May 20, 2009 9:10 AM   Subscribe

Is there another way to upload ~15GB of data to Amazon S3 besides my slow DSL line?

I signed up for an Amazon S3 account for off-site backups and am using Panic's Transmit to upload ~15GB of data. My AT&T Pro DSL connection tops out at about 50KB/s during uploads (according to Transmit), so this is going to take forever. Do I have any other options?

I'm running Mac OS X 10.5.7 and am also backing up to an external drive via Time Machine.
posted by DakotaPaul to Computers & Internet (25 answers total) 3 users marked this as a favorite
 
Are you a student, or do you have any affiliation with a local university? Most colleges have fat pipes up and down, which would make this process way faster. (I get about 1MB/s, which would reduce the time to a few hours). Otherwise, I'd say just throttle your upload so it uses, say 30kb/s, and let it run in the background for a week.
posted by chrisamiller at 9:20 AM on May 20, 2009


It's 88 hours, which is not too bad if you only have to do it once. The key is to come up with a backup system that only uploads the changed files, once you get the initial image on there.
posted by smackfu at 9:26 AM on May 20, 2009


Response by poster: Unfortunately, I'm not a student; access to a fat pipe would be nice.

That 88 hours is going to be spread over a long time, unfortunately. One thing I forgot to mention is that when I check Transmit in the morning, I nearly always see a message like "Unable to write (filename)." At some point during the night, Transmit, my DSL connection, or S3 hiccups and the transfer stops and I have to start it up again. Sometimes hundreds of files (I'm doing photos now) will be uploaded, sometimes 100 before it dies. It's a pain in the butt. And I am using the Synchronize option in Transmit to only upload new or modified files.

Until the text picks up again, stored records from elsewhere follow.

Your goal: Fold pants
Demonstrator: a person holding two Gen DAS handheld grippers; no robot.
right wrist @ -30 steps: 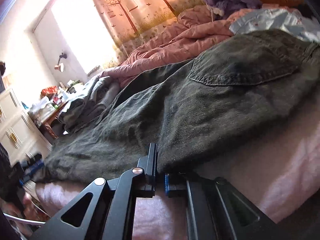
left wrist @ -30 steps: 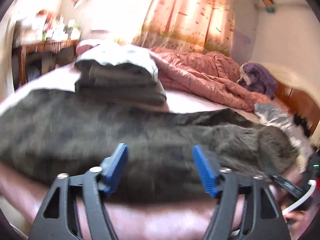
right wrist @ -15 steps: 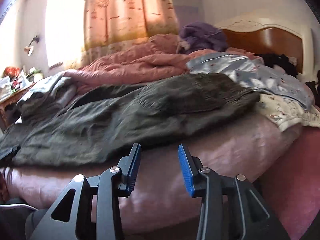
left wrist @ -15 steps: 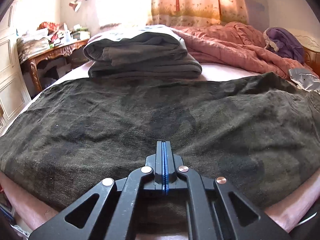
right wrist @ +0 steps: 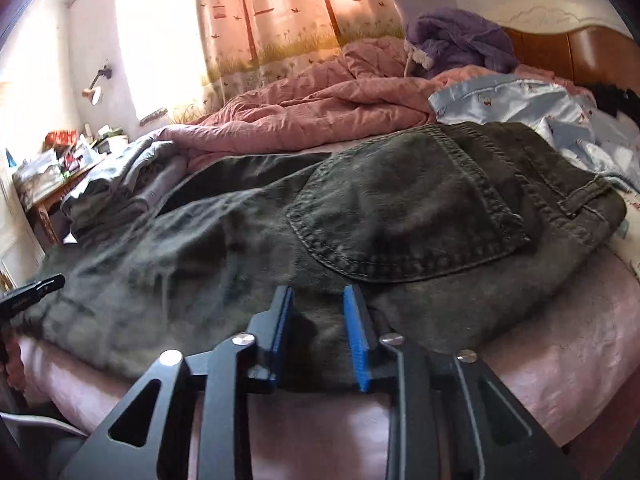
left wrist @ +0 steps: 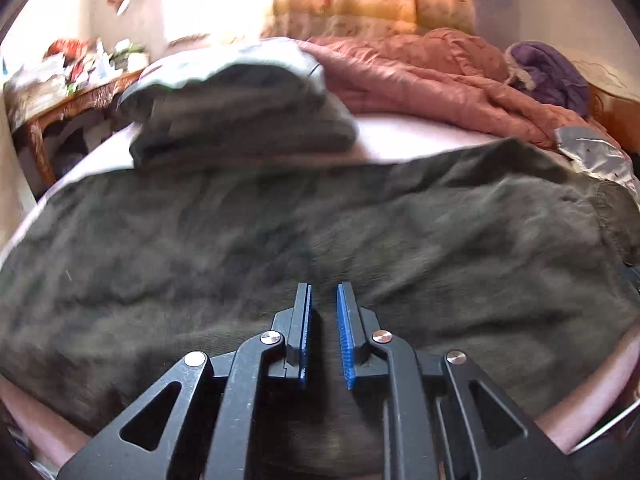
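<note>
Dark olive pants [left wrist: 320, 220] lie spread flat across the pink bed sheet [right wrist: 560, 340], waistband to the right. Their back pocket [right wrist: 400, 216] faces up in the right wrist view. My left gripper [left wrist: 323, 292] hovers low over the middle of a leg. Its jaws are opening and stand a narrow gap apart, with cloth below them but nothing pinched. My right gripper [right wrist: 318, 294] sits at the pants' near edge just below the pocket. Its jaws are closing, with the dark fabric's edge lying between the blue pads, which do not press on it.
A stack of folded clothes [left wrist: 240, 120] rests on the bed beyond the pants. A rumpled pink quilt [left wrist: 440, 80], a purple garment [right wrist: 460, 40] and light blue cloth [right wrist: 520, 108] lie toward the wooden headboard [right wrist: 580, 52]. A cluttered desk [left wrist: 60, 80] stands at the left.
The left jaws went from wide to fully shut, then parted slightly while dropping closer to the pants. The right jaws opened from shut, then narrowed, and the gripper moved onto the pants' edge by the pocket.
</note>
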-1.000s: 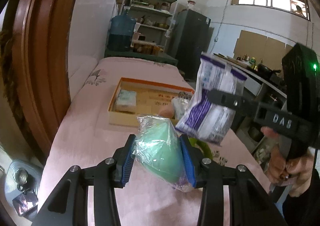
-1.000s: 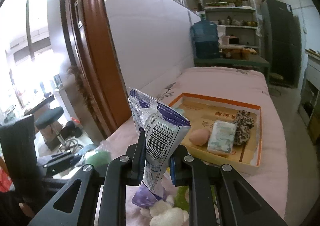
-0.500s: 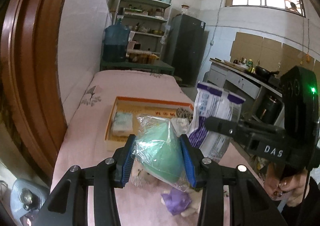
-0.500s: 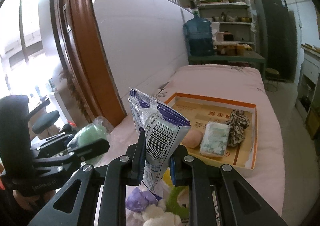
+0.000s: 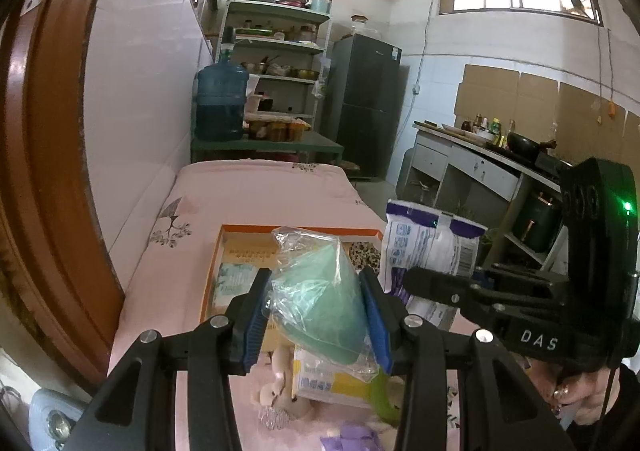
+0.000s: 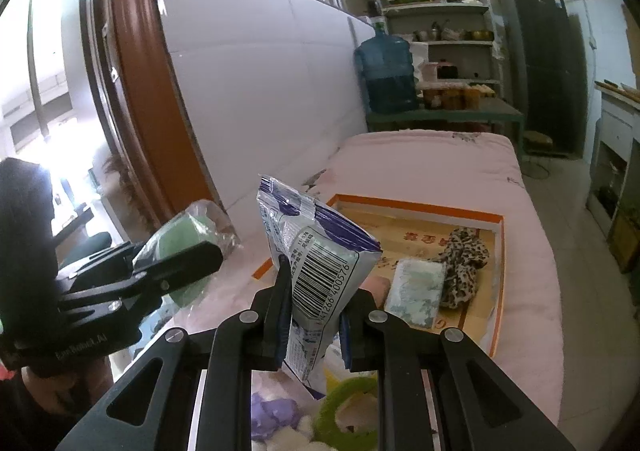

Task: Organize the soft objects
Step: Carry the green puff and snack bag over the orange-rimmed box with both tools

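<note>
Tray nearer, sponge between fingers

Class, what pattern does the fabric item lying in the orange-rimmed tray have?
A leopard print, tan with dark spots, on the fabric item; the right wrist view shows it best.

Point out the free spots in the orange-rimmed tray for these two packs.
In the orange-rimmed cardboard tray, the far strip along the back rim and the left portion look bare. The near right part is crowded: pale tissue pack, leopard-print scrunchie and a pink sponge sit together. The pink bedspread beyond the tray is open; the plush pile below the grippers is cluttered.
</note>
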`<state>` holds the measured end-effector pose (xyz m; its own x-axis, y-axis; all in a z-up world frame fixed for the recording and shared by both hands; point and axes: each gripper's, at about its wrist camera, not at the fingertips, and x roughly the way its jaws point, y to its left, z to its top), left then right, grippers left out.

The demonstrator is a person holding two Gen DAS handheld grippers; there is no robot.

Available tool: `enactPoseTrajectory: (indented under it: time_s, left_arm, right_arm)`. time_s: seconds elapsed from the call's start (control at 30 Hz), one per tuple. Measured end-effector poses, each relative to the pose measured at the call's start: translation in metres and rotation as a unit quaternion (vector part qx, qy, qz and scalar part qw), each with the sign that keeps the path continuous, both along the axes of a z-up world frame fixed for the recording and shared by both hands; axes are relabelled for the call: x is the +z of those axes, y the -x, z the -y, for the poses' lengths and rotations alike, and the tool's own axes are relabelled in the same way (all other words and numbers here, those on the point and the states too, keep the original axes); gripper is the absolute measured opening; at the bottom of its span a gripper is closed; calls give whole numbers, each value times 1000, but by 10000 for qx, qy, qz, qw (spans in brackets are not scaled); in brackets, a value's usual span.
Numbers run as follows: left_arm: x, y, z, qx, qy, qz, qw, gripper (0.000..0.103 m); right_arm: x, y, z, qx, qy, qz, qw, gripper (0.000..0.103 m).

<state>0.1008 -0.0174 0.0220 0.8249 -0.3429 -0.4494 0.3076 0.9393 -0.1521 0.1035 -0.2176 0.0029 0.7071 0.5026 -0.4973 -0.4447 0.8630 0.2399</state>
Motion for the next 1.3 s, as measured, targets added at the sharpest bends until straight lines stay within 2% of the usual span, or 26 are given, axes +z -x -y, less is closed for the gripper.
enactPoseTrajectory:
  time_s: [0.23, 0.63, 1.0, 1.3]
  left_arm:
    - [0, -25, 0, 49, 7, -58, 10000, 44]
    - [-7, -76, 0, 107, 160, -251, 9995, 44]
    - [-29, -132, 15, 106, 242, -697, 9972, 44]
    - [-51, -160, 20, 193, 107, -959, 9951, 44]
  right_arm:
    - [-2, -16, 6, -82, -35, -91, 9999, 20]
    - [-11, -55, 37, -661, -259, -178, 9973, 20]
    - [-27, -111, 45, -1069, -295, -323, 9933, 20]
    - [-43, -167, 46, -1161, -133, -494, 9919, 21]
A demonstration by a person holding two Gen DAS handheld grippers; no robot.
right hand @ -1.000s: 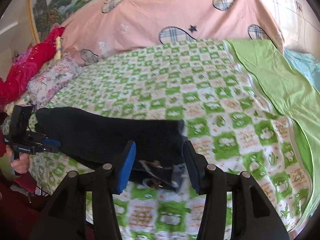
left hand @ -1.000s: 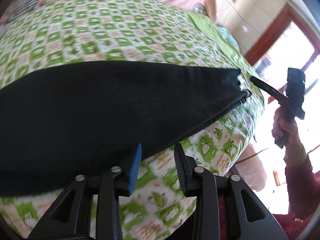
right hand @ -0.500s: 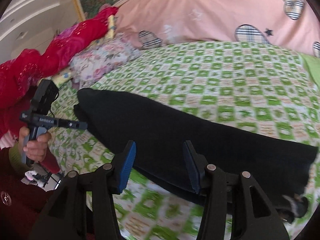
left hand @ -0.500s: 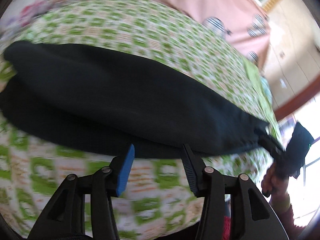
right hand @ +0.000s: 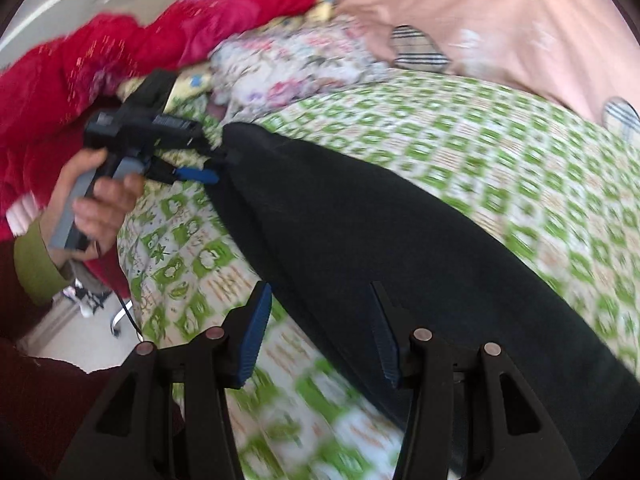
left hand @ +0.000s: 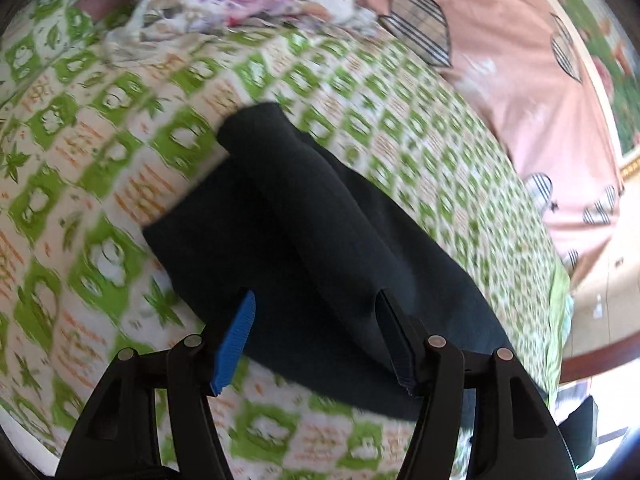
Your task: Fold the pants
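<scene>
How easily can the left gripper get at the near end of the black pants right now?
Probably yes. The left gripper is open and hangs just over the pants, whose end lies flat on the bedspread. Nothing sits between them.

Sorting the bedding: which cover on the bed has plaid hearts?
The pink quilt at the far side; the sheet under the pants is green-checked.

A green-patterned bedsheet (left hand: 120,184), pink quilt (left hand: 520,80), floral pillow (right hand: 304,64) and red blanket (right hand: 120,52).
</scene>
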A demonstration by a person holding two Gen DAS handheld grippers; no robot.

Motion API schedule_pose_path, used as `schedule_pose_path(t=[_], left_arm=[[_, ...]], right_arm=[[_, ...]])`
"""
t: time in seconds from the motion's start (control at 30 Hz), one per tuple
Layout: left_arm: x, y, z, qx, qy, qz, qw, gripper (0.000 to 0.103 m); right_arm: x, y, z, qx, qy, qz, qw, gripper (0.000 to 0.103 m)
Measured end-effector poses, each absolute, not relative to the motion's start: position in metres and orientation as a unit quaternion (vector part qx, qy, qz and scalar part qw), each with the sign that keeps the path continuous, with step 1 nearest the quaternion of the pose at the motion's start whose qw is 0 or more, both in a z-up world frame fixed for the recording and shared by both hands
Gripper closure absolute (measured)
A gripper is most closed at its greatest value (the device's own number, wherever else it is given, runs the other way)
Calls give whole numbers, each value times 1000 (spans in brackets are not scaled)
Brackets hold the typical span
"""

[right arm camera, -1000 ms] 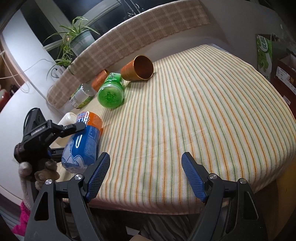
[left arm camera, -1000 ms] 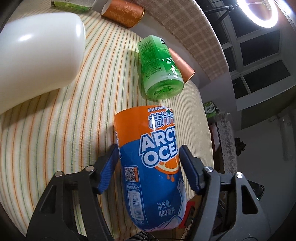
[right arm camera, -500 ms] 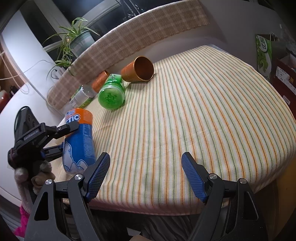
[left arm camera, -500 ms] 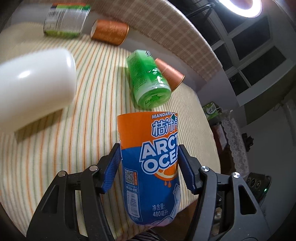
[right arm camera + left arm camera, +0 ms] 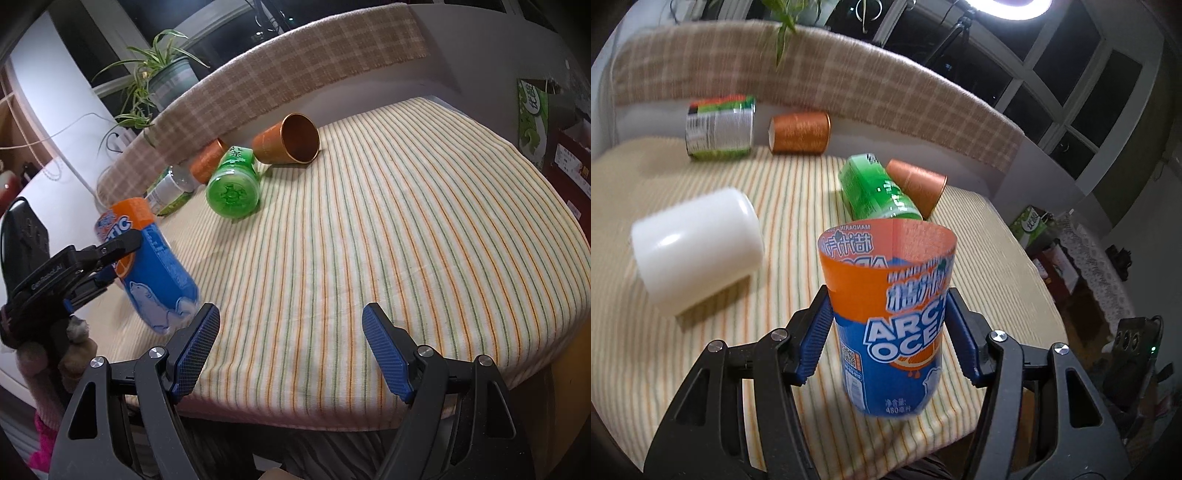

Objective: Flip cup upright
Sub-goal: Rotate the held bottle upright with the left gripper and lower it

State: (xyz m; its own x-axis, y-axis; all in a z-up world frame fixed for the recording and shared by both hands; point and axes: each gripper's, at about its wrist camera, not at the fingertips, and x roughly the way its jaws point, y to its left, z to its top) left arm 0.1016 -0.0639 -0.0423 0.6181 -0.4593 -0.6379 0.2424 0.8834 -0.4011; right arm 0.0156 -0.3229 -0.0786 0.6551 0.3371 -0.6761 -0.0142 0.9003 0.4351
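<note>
My left gripper (image 5: 886, 336) is shut on the orange and blue Arctic Ocean cup (image 5: 890, 317). The cup is nearly upright, open mouth up, its base close to the striped tablecloth near the table's front edge. In the right wrist view the same cup (image 5: 151, 273) leans slightly, held by the left gripper (image 5: 99, 266) at the left. My right gripper (image 5: 288, 350) is open and empty above the table's near edge.
Several cups lie on their sides on the striped table (image 5: 406, 240): a white one (image 5: 698, 247), a green one (image 5: 875, 192), a copper one (image 5: 918, 184), another copper one (image 5: 799, 133) and a labelled green one (image 5: 718, 127). A checked backrest (image 5: 812, 74) runs behind.
The left gripper has turned the Arctic Ocean cup from lying towards upright; its open mouth now faces up. The right gripper has stayed still.
</note>
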Motion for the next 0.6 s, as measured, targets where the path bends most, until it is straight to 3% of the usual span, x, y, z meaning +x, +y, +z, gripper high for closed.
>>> schedule_pose_path(t=[0.6], left_arm=[[98, -73, -37, -80, 365, -176, 911, 42]], right_arm=[[17, -320, -78, 196, 404, 99, 888, 23]])
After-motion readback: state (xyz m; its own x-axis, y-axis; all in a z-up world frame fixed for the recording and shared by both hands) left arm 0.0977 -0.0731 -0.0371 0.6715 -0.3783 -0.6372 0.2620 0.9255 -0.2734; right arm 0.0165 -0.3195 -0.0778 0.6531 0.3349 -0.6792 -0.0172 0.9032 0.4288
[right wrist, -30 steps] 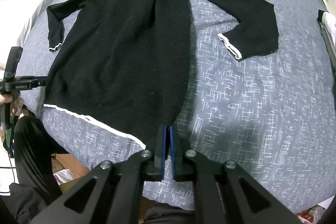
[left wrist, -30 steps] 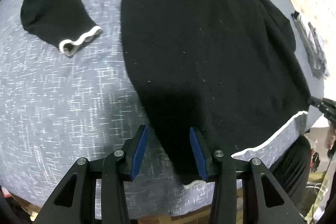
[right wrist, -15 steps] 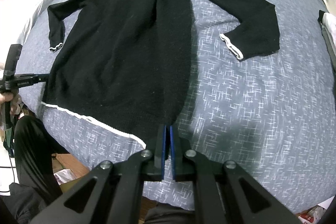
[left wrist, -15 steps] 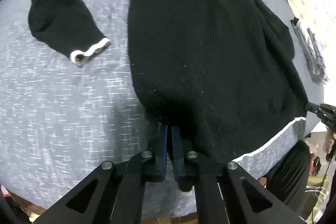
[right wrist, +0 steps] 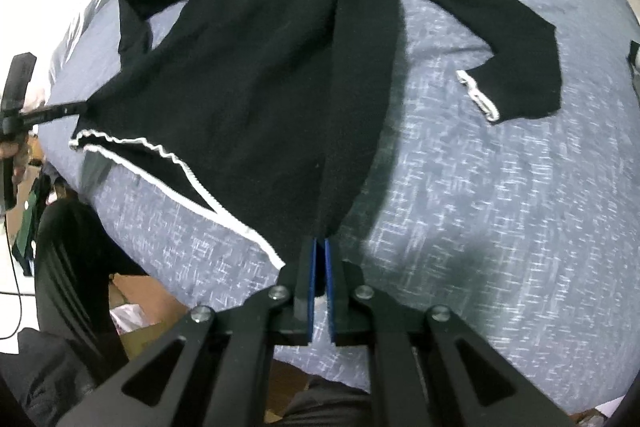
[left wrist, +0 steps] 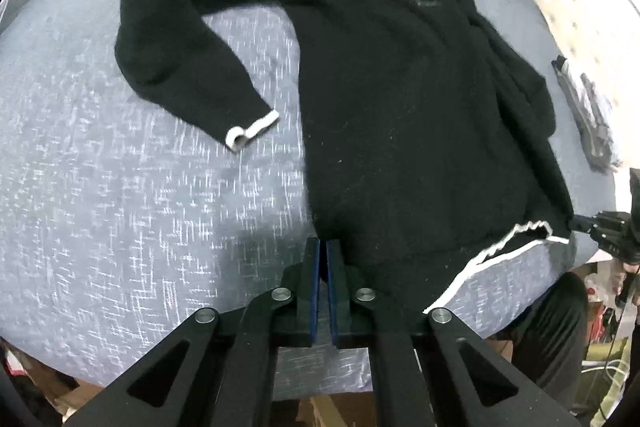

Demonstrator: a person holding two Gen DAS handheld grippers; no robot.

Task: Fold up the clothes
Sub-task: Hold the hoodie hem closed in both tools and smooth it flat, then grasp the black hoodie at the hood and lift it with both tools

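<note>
Blue bedspread (left wrist: 120, 207), black sweater (left wrist: 400, 107) hem corners between fingers (left wrist: 310, 267).

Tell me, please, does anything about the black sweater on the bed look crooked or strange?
Yes. The sweater is not flat: its white-trimmed hem gapes open where both tongs pinch the bottom corners. One cuff is curled over. Nothing looks torn or spilled.
</note>
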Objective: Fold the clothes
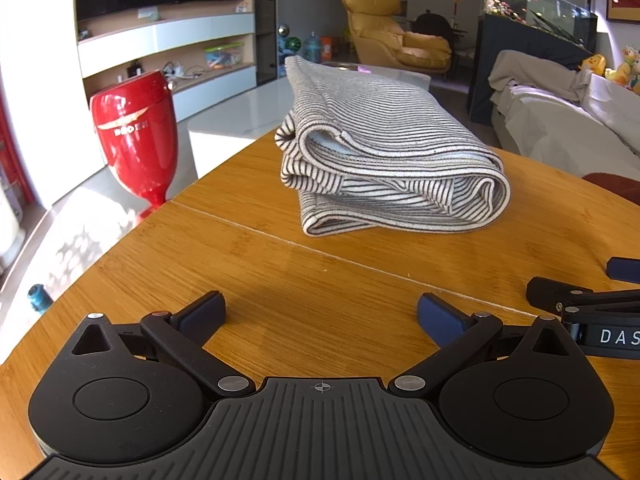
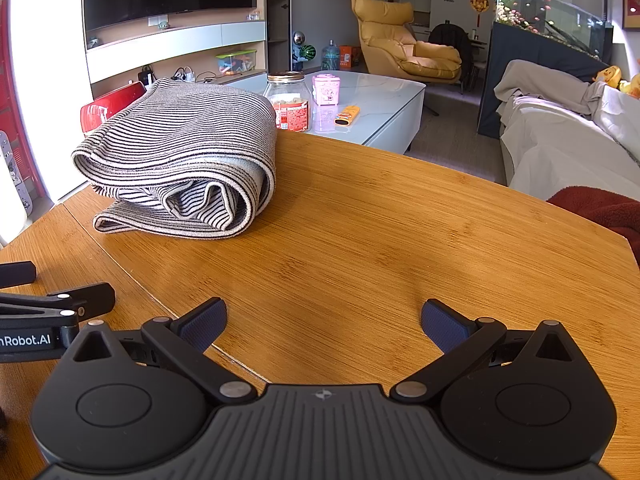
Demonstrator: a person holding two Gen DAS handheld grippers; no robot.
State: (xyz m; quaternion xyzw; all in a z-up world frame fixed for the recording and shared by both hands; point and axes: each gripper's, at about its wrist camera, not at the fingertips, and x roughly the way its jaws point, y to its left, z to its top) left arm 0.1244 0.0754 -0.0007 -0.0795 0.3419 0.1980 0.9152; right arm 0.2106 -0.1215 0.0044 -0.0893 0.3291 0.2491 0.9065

I start uploads before I go to bed and in the morning before work. If it's uploading in the evening when I may be online, surfing is pretty damn slow. And why is that? Why does uploading data make surfing—which is primarily downloading data, isn't it?— slower?
posted by DakotaPaul at 9:47 AM on May 20, 2009


When I check Transmit in the morning, I nearly always see a message like "Unable to write (filename)." At some point during the night, Transmit, my DSL connection, or S3 hiccups and the transfer stop.

Yup, that's Transmit. It's pretty, but sometimes it is so delicate it's infuriating. I ran into that problem often on uploads, for years, from many computers and many connections through many versions of the software.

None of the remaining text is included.